» **WORK REQUIRED**
Produce an exact copy of the listing.

» **SUPPLIED MATERIAL**
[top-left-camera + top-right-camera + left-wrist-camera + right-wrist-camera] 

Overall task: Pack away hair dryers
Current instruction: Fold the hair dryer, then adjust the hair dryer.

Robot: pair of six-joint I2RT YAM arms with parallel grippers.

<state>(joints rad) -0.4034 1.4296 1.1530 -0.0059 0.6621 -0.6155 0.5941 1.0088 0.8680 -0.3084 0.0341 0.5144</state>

» **REPLY TO THE TASK**
[top-left-camera + top-right-camera + left-wrist-camera + right-wrist-camera] 

Overall task: Pack away hair dryers
Current instruction: Fold the hair dryer, then adjust the hair dryer.

Robot: pair of six-joint I2RT YAM arms with parallel grippers.

<state>(joints rad) -0.4034 1.4296 1.1530 -0.0059 0.6621 -0.6155 0.5941 1.0088 0.8680 -0.3084 0.0341 0.5144</state>

This finishes the exercise.